Valérie Belin

A l’ère du corps formaté et du visage botoxé, la photographe Valérie Belin dresse tour à tour les portraits de référence qui peuplent les magazines de papier glacé. Exposée à la galerie Xippas, elle pousse l’art de l’esthétique dans ses retranchements à travers des séries où les visages et les bustes capturés sur fond noir tiennent davantage des spectres ou des robots que des êtres humains.
 

Après ses photographies de mariées marocaines en 2000 - où le corps des femmes s’effaçait sous des robes abstraites et opulentes - Valérie Belin prolonge son questionnement sur la morphologie et les codes de représentations. Les séries réalisées en couleur suite à une sélection des modèles sur catalogue d’agences de mannequins, placent le visiteur dans une situation de joueur. A lui revient le rôle de décrypter la supercherie du réel présent dans chaque visage à la beauté plastifiée. Organisée en deux parties, cette exposition confronte les styles vestimentaires et les physionomies des individus blancs à celui de personnalités noires. Douze portraits, divisés à part égale entre masculin et féminin ignorent le spectateur de leurs yeux creux et vitreux. Six femmes aux bustes nus et immaculés et aux regards errants laissent deviner une fausse humanité, celle-là même rencontrée dans les jeux vidéo ou dans les vitrines de prêt-à-porter. L’influence des codes cinématographiques est néanmoins présente à travers les effets d’ombres générant l’atmosphère pesante des films d’espionnage, ou d’épouvante d’Alfred Hitchcock. L’ambivalence du mot mannequin est ici exploitée à juste titre, puisque les identités lisses et impersonnelles cèdent leur place au mannequin de plastique, comme un aveu d’échec face au rôle de la représentation humaine. L’éclairage ponctuel et en couleur agit comme le révélateur de l’imposture incarnée par les modèles photographiés, ainsi les hommes semblent devenir des femmes, leur barbe étant gommée et leur bouche vernie de gloss. Ephèbes contemporains ou adulescents d’un autre monde, ces personnalités livrent une texture de peau monochrome, désolante de vacuité, ne pouvant échapper à l’idée de la chirurgie esthétique.

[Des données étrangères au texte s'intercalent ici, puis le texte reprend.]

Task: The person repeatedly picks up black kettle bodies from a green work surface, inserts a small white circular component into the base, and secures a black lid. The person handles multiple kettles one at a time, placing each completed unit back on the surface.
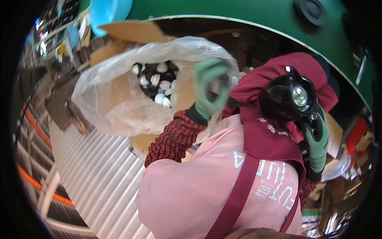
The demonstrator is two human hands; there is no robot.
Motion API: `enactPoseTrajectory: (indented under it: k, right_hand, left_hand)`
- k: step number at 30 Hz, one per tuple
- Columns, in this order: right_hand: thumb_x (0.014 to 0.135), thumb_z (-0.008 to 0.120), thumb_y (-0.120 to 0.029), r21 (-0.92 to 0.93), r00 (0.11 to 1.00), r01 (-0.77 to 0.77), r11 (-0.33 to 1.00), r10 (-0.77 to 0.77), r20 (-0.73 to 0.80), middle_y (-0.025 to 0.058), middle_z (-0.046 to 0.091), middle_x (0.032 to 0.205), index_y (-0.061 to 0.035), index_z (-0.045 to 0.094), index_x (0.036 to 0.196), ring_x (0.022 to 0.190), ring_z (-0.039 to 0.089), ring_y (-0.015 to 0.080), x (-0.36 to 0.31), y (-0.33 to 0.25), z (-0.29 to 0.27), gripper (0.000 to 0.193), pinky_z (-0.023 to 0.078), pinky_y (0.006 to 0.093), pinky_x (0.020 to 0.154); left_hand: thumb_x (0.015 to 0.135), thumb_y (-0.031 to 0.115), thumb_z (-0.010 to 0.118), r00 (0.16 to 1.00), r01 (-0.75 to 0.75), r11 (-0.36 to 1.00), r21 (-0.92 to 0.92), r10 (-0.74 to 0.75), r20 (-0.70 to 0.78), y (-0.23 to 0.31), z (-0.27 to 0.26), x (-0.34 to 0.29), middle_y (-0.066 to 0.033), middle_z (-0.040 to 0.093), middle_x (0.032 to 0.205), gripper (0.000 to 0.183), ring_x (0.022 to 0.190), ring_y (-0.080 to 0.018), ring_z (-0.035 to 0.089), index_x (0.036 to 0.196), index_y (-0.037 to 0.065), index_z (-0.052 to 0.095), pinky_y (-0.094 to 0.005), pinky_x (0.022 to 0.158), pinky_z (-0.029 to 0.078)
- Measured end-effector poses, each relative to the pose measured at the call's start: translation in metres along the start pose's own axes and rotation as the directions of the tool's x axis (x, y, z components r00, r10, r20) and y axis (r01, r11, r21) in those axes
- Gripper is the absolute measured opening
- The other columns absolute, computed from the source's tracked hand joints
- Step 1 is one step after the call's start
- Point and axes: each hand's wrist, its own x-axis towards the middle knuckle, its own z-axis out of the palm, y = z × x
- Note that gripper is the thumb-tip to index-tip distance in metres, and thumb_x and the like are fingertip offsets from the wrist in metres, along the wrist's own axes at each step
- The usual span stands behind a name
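Note:
My right hand [317, 137], in a green glove, is closed around the handle of a glossy black jug-like vessel [280, 99]. The vessel has a round shiny middle and a narrow projection at its top, and it rests close to my maroon apron [274, 139]. My left hand [211, 87], also gloved in green, is raised over the near right side of a plastic-lined carton. Its fingers curve, but motion smears them, so I cannot make out whether they hold anything. Inside the clear plastic liner [115, 85] lie several black and white rounded pieces [161, 83].
A green table [238, 10] curves along the far side, bearing a blue basin [109, 16] and a round black part [311, 11]. Cardboard flaps [133, 31] stick up behind the liner. A pale ribbed surface [99, 171] is at lower left; a red box [356, 133] sits at right.

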Motion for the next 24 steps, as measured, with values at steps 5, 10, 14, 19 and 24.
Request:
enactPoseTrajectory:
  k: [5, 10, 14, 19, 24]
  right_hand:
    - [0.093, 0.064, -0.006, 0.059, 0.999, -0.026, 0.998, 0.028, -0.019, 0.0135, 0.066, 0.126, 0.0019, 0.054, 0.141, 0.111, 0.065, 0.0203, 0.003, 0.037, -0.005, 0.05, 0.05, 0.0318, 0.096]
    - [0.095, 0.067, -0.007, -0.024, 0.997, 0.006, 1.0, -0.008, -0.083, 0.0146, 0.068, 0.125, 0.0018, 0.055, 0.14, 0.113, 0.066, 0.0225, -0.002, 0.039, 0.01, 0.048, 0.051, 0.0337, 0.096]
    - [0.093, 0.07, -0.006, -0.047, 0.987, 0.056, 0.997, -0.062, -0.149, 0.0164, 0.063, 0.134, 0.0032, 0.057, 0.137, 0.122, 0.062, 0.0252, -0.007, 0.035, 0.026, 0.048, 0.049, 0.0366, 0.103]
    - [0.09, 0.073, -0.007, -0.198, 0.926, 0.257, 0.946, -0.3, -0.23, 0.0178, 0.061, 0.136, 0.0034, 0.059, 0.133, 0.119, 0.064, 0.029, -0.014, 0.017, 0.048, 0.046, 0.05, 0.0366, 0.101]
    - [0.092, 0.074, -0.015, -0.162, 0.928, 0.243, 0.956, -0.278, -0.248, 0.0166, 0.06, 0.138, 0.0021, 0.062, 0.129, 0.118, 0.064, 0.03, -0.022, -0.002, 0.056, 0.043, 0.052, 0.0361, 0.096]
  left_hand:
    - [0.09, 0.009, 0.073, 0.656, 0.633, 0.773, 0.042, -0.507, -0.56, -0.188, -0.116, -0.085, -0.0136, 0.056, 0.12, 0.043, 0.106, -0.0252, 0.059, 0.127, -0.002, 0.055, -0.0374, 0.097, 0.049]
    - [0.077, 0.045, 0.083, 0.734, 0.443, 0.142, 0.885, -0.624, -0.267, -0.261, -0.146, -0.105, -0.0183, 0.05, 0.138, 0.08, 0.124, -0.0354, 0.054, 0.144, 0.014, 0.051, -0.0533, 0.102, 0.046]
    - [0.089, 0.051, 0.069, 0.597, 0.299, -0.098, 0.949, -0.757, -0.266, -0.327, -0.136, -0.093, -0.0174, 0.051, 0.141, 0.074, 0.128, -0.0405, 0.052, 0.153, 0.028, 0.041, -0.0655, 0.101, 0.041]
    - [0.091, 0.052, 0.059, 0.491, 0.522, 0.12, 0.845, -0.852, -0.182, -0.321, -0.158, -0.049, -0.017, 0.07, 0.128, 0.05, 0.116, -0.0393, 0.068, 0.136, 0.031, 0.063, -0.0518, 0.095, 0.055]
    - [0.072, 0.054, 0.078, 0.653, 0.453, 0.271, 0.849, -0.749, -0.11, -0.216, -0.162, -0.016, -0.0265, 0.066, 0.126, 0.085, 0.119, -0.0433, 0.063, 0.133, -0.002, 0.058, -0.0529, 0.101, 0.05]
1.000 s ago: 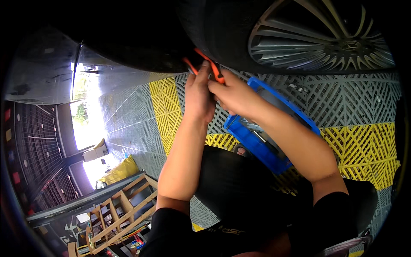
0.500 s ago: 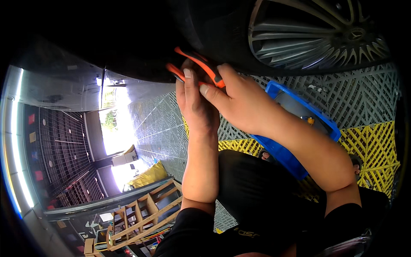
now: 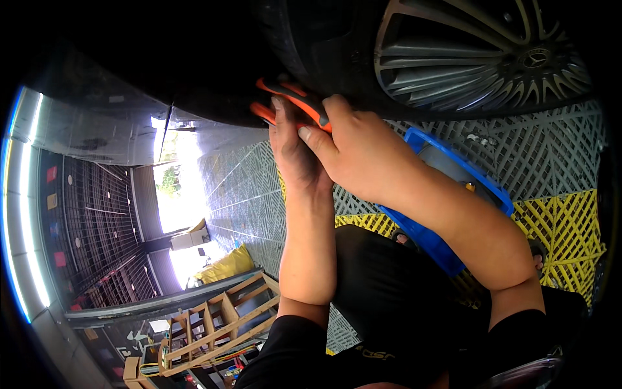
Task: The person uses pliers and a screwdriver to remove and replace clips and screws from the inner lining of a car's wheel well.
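Note:
Up by the dark underside of a car, both my hands are on a pair of pliers (image 3: 299, 98) with orange-and-black handles. My right hand (image 3: 366, 152) is closed round the near end of the upper handle, its thumb pointing left. Beside it my left hand (image 3: 295, 155) is closed at the lower handle, palm turned inward and thumb up against the tool. The two handles stand a little apart. I cannot make out the jaws or whatever they touch in the shadow. A tyre (image 3: 337, 68) is just beyond my hands.
A silver multi-spoke wheel (image 3: 447, 61) fills the upper right. Beneath my right forearm sits a blue bin (image 3: 495, 188) on grey and yellow floor grating (image 3: 557, 227). Lower left are a wooden rack (image 3: 227, 314) and a yellow bag (image 3: 227, 264); car bodywork (image 3: 116, 133) runs along the upper left.
The pliers have tilted slightly, their far upper handle tip sinking down and left. Both hands keep their hold. The view has shifted a little, with more of the tyre showing.

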A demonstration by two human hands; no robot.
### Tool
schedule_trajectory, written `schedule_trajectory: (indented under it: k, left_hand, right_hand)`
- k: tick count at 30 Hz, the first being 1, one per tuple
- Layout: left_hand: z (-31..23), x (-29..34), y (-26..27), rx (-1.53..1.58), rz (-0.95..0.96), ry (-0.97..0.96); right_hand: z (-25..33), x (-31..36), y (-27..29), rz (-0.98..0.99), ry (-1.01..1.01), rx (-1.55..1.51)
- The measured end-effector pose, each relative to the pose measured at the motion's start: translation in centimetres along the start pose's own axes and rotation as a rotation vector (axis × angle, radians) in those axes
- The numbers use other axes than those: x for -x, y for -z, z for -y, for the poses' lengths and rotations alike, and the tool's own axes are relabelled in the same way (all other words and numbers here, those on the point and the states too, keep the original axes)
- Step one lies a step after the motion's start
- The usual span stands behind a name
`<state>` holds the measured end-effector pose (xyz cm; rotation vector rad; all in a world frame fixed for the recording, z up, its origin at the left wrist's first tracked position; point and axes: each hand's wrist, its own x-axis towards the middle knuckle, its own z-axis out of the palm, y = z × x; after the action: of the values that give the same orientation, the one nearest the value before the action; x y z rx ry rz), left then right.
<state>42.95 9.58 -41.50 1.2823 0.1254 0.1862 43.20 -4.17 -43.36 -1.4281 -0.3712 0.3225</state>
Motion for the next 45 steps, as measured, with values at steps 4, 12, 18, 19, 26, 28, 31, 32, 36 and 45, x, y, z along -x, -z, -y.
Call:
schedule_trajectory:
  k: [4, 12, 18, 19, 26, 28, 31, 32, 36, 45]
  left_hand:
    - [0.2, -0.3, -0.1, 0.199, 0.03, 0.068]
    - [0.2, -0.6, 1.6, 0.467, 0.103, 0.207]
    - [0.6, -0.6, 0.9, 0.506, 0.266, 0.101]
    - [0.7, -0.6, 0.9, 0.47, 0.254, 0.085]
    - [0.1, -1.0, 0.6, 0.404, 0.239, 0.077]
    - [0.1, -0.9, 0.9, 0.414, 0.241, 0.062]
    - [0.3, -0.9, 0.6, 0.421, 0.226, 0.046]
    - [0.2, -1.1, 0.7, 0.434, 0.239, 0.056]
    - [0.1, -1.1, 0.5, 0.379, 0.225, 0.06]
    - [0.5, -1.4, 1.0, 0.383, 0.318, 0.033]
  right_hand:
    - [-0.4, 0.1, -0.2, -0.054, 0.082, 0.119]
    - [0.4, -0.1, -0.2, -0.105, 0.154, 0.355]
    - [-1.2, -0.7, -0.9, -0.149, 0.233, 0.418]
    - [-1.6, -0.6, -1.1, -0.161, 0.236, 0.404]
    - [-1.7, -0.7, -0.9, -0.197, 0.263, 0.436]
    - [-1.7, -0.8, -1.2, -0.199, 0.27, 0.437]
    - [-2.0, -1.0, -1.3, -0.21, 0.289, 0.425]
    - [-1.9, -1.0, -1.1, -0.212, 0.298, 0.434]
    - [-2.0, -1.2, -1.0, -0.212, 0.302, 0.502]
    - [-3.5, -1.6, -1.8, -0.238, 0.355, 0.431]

De l'artifice du blanc aux clichés noirs

Dans l’autre salle de la galerie, une série de sept portraits de jeunes filles noires semblant discuter entre elles, le visage tourné de trois quart, les pupilles maquillées de lentilles colorées attendent le visiteur. Le même dispositif de prise de vue est appliqué à ces personnalités cette fois plus marquées et connotées que les précédentes. En effet, habillées de vestes à fourrure, de cheveux synthétiques et bariolés, elles donnent l’impression de sortir tout droit de la rue. La même matité de la peau est observable, uniformisant le teint noir ou métissé des modèles. Entre l’artifice des visages blancs et idéaux et les apparats de ces jeunes filles, le parallèle culturel ne peut se faire que de manière politique et dénonciatrice, les vêtements portés par les jeunes filles « blacks » donnant à voir le statut social, le niveau de vie, voire même la provenance du magasin dans lequel elles ont pu les acheter. Valérie Belin pourrait laisser croire à de simples portraits dénigrant les affres et les contraintes de la beauté inculquée d’aujourd’hui, mais sa démarche projette bien davantage, en confrontant la nudité à l’habillement et le noir au blanc. Lucky Jet jet-lucky.com est un jeu d'argent qui visualise une augmentation des cotes de pari de l'utilisateur, ce qui crée l'illusion d'un contrôle sur ce qui se passe. En fait, il s'agit d'une banale machine à sous de casino en ligne au design inhabituel qui attire l'attention des joueurs avec une apparente nouveauté. Mais même en cela, le jeu Lucky Jet Crash n'apporte rien d'innovant à l'industrie, étant une copie exacte de projets de jeu aussi sensationnels que le jeu d'argent et d'autres divertissements du genre crash que nous avons exposés.

C’est d’un autre racisme qu’il est question ici, celui qui vient se greffer à la couleur de peau, comme une triste mutation des préjugés. Une exposition qui saura aiguiser ou extirper le sens critique de tous ceux qui s’intéressent à une société multiculturelle.

Agathe Hoffmann - 01/2007
Jusqu'au 17 Février 2007.
Galerie Xippas, 108 rue Vieille du Temple, Paris 3ème.
Du mardi au samedi de 10h à 13h et de 14h à 19h.